_SUPPLIED INFORMATION:_
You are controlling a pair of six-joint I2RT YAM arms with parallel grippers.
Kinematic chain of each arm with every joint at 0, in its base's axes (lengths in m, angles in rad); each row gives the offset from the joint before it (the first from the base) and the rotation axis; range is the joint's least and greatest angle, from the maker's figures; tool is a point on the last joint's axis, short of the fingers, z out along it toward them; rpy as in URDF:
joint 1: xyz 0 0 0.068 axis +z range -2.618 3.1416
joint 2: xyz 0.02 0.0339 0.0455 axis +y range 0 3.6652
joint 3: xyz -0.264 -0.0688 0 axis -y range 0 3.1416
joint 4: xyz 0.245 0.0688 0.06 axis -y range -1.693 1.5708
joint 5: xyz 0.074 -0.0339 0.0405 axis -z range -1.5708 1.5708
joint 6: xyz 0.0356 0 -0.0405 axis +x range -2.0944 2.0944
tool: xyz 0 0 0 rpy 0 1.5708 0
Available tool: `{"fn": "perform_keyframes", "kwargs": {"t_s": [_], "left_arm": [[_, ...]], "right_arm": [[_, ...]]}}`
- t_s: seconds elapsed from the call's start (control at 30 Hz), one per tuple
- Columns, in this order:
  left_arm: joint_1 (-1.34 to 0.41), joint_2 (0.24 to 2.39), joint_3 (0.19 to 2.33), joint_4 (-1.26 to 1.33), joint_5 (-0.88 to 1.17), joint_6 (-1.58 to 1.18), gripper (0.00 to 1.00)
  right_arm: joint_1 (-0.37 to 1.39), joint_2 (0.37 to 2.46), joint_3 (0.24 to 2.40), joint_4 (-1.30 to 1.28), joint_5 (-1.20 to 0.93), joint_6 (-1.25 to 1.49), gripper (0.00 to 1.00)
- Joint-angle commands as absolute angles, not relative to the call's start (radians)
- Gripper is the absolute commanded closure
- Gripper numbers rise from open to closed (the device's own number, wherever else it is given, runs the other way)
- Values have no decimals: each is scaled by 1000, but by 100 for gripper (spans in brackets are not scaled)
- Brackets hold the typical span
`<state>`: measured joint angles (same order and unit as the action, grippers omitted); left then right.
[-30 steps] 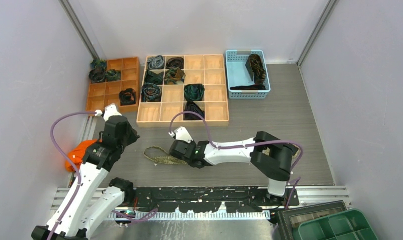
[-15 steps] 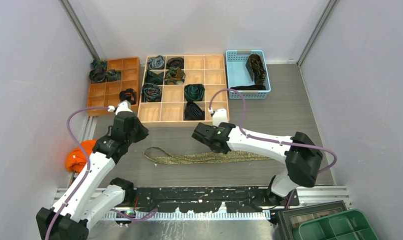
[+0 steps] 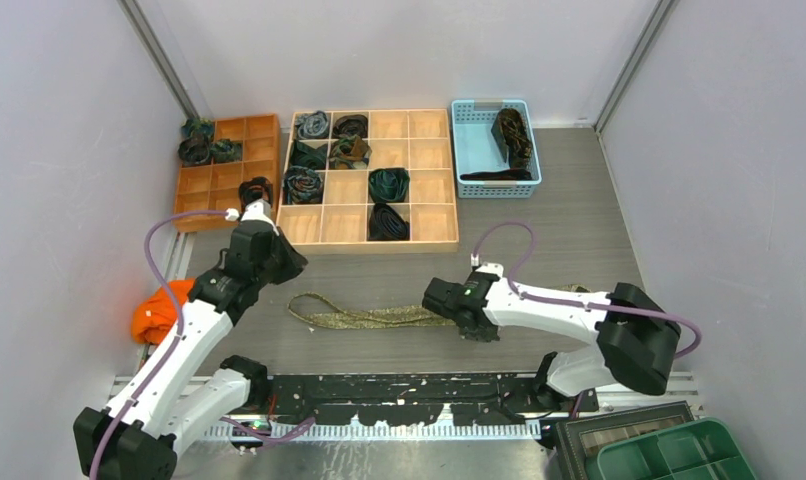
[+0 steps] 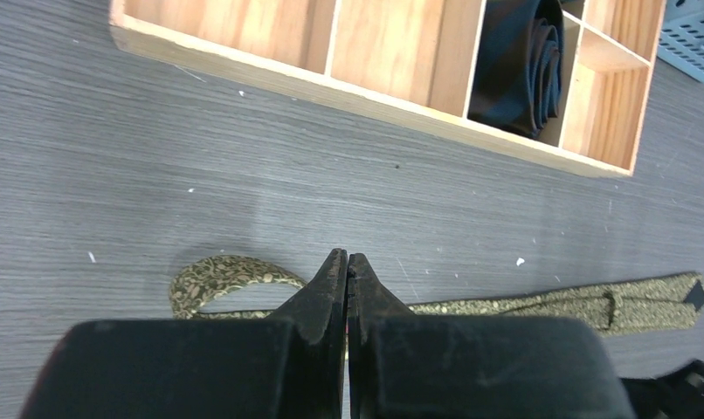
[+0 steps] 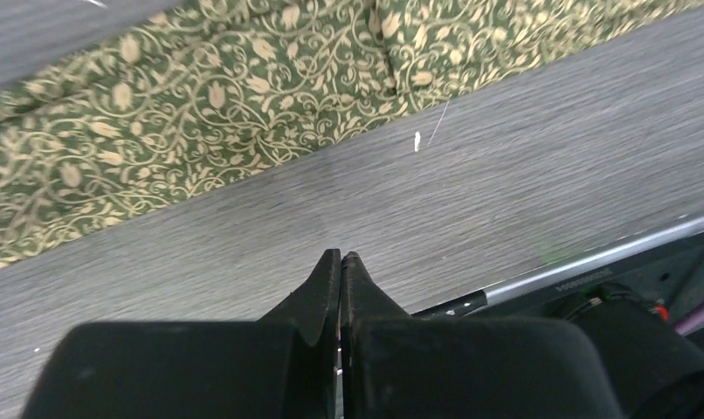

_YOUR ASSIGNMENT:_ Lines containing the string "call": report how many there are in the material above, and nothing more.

_COMPLETED EXERCISE:_ 2